Potatoes. They come in all shapes, sizes and colours. With so many varieties available at Your Local Greengrocer, it can be hard to tell what’s different about each one or even know how to use them when cooking.

So to clear a few things up, we spoke with two men who make a living selling the very best potatoes to Your Local Greengrocer every morning at Sydney Markets: Darren and Glenn Yip from vegetable wholesaler Yep Lum & Co in Sydney Markets.

The family’s history in the industry dates back almost 86 years, with grandfather Lum Yip who came out to Australia in the 1920s when 50kg bags of fresh produce were still carried on shoulders and backs at the old Haymarket. He worked for various wholesalers before saving enough to open his own stand in 1940. It was there where Yep Lum & Co began.

“It’s the typical story for any migrant starting a new life in Australia. He had to work for it that’s for sure.” Said Glenn.

Fast forward to today, and Yep Lum & Co is the oldest trading wholesaler currently operating out of Sydney Markets, and a proud member supporter of Your Local Greengrocer.

So what makes a great potato?

“An incredibly important factor is the ground in which they grow. Potatoes prefer fine-grained, nutrient-rich soil which is also known as alluvial soil.” Said Darren.

“All potatoes like cooler weather, with consistent temperatures and just the right amount of humidity.”

For Glenn, a big part of it came down to rainfall.

“It can’t be too wet, nor too dry. It really has to be perfect.” Said Glenn.

“When there’s too much rain, growers can’t harvest their crop. Most potatoes will absorb the excess moisture in the soil and this can compromise their shelf-life or worst, they may begin to show signs of decay whilst in transit.”

“If it’s too dry they don’t grow big enough or as part of their life cycle, when it’s dry they start to sprout which means they’re no good for consumption.”

When asked what he thinks consumers should be looking out for right now when shopping at their local greengrocer, Darren gave us his top picks:

“I’d have to go with the usual favourites: Sebagos and Dutch Creams which are grown locally out of Hillston in NSW’s Riverina and Robertson NSW.” He said confidently.

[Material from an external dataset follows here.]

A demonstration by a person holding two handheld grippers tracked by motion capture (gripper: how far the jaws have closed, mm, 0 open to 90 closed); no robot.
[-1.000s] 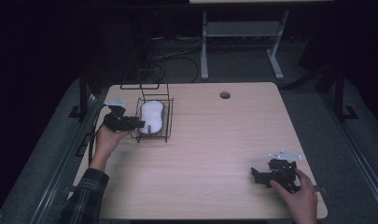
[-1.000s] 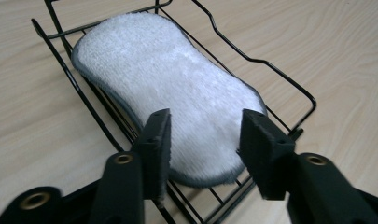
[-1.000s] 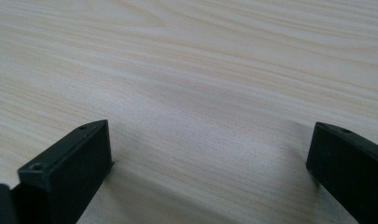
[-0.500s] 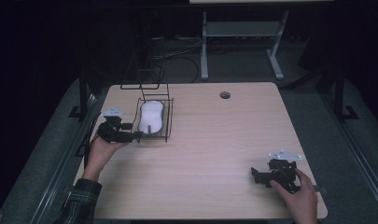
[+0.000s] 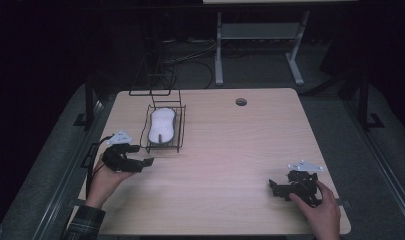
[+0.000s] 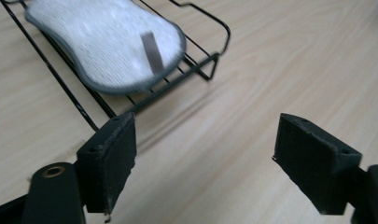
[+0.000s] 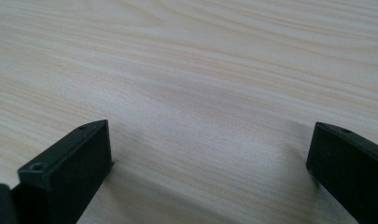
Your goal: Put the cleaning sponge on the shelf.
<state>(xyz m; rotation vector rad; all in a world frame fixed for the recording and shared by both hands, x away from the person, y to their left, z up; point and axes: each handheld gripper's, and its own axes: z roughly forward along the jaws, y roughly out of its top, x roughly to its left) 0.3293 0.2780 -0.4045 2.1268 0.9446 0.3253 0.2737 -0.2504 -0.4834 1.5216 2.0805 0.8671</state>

“The ones we supply Your Local Greengrocer are second-to-none. They sell incredibly well in Winter because they are so versatile – they’re perfect for boiling and mashing or even used in a casserole or stew.”

Glenn had his own suggestions.

“Right now, I’d say you can’t go past Royal Blues coming out of Victoria. They’re like a Desiree potato but with a purple skin rather than the typical pink skin.” Said Glenn.

“They’re a great all-rounder potato great for baking (but not frying) and the skin looks amazing on them, so they definitely turn a few heads when you leaving it on when plating up a dish.”

“If you can’t find them at Your Local Greengrocer then a Desiree would do just fine.”

Sweet potatoes (also known as kumera) have also grown in popularity over the years as a fantastic substitute for regular potatoes, particularly for Winter as they make for a tastier and healthier baked chip. Check out our Cook With Us video recipe for Sweet Potato Wedges with Avocado Dip!

“Right now we have varieties of every colour from gold, red white and purple, all from Bundaberg in QLD. Just cut them up, drizzle some olive oil, season with salt & pepper and pop them in the oven.” Said Glenn.